• _About this task_:
Using the records below, write out again exactly the lines that begin at the line containing "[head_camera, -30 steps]" and end at the line containing "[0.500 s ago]", and no other lines.

*** Block opens ***

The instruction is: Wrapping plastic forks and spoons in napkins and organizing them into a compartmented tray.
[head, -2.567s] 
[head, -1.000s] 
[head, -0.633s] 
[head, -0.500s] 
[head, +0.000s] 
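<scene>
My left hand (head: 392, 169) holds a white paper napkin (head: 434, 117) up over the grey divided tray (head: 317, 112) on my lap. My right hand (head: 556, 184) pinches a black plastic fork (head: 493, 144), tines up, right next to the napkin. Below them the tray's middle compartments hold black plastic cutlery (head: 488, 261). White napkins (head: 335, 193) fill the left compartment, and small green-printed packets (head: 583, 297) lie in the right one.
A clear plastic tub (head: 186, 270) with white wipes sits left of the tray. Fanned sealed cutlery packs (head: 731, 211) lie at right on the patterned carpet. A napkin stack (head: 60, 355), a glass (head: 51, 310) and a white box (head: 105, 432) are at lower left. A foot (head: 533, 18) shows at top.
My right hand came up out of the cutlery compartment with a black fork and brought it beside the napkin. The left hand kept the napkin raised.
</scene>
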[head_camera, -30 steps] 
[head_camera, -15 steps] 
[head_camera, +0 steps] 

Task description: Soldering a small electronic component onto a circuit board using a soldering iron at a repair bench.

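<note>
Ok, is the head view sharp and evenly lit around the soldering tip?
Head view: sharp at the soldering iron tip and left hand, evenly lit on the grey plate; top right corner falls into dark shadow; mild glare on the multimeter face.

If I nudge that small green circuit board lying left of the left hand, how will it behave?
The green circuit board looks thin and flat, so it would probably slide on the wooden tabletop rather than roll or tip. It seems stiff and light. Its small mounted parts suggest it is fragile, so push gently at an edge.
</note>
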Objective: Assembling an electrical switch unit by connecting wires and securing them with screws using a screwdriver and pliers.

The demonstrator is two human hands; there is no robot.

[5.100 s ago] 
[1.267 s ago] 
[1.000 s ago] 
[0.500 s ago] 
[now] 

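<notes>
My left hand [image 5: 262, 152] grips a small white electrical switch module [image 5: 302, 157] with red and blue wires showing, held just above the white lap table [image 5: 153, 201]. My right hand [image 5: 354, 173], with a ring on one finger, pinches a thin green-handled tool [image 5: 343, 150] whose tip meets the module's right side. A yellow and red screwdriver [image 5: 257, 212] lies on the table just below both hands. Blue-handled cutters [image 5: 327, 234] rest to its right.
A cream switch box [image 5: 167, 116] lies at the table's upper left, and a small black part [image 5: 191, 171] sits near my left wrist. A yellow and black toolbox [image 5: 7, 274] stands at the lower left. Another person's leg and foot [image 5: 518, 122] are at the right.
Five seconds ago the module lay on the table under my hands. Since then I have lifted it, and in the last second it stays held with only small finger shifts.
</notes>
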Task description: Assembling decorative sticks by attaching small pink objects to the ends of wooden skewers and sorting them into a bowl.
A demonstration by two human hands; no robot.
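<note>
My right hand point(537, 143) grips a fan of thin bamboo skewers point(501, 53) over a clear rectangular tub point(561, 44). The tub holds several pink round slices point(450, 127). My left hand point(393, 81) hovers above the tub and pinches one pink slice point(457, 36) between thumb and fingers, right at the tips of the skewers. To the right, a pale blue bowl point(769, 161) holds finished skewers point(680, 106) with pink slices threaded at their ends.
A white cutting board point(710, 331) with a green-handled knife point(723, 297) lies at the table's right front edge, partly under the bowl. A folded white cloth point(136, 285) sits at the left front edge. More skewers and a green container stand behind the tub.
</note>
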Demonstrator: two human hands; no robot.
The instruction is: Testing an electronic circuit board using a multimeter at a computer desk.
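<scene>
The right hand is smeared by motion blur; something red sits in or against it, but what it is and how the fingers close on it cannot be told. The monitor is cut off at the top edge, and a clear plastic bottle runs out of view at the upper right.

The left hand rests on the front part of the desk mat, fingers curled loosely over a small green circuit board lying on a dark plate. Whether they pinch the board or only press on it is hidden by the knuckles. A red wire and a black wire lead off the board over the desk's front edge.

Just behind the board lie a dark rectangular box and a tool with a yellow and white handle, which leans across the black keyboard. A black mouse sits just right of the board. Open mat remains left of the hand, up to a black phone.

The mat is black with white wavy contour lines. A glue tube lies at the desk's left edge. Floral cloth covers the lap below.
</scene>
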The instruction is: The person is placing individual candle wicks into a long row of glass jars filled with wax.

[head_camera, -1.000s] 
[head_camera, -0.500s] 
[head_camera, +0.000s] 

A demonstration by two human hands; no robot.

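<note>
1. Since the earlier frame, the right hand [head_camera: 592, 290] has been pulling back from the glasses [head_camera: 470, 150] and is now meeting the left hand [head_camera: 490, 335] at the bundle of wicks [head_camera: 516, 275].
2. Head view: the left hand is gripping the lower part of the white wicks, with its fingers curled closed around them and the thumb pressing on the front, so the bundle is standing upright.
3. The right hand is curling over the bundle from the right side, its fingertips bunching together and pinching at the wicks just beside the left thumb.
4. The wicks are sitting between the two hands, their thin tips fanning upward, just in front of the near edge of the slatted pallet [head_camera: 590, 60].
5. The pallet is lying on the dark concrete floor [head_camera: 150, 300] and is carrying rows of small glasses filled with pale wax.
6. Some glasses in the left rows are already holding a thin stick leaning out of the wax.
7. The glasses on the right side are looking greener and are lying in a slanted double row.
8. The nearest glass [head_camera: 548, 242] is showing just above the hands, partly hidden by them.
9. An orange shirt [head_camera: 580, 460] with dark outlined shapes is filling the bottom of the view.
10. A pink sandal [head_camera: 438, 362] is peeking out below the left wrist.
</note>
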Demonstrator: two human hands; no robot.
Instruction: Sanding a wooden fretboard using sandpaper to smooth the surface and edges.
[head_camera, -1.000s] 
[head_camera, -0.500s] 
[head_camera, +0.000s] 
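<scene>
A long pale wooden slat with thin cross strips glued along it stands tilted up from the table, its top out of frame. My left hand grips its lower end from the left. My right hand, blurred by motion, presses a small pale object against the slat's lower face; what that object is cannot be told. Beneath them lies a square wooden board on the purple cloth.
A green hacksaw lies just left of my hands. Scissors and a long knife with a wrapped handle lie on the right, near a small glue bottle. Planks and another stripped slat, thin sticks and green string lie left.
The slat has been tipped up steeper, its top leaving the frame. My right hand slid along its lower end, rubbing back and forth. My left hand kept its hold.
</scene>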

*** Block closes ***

• _Solution to this task_:
[head_camera, -30 steps] 
[head_camera, -15 steps] 
[head_camera, +0 steps] 

Task description: Soldering a small electronic component onto a circuit board using a soldering iron at a repair bench.

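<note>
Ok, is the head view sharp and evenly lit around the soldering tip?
Head view: sharp at the soldering iron tip and left hand, evenly lit on the grey plate; top right corner falls into dark shadow; mild glare on the multimeter face.

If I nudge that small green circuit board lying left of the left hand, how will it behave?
The green circuit board looks thin and flat, so it would probably slide on the wooden tabletop rather than roll or tip. It seems stiff and light. Its small mounted parts suggest it is fragile, so push gently at an edge.
</note>
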Objective: Assembling an electrical switch unit by connecting wires and securing them with screws using a screwdriver and pliers.

The demonstrator is two human hands; there is no robot.

[5.100 s ago] 
[1.267 s ago] 
[1.000 s ago] 
[0.500 s ago] 

This output completes the exercise.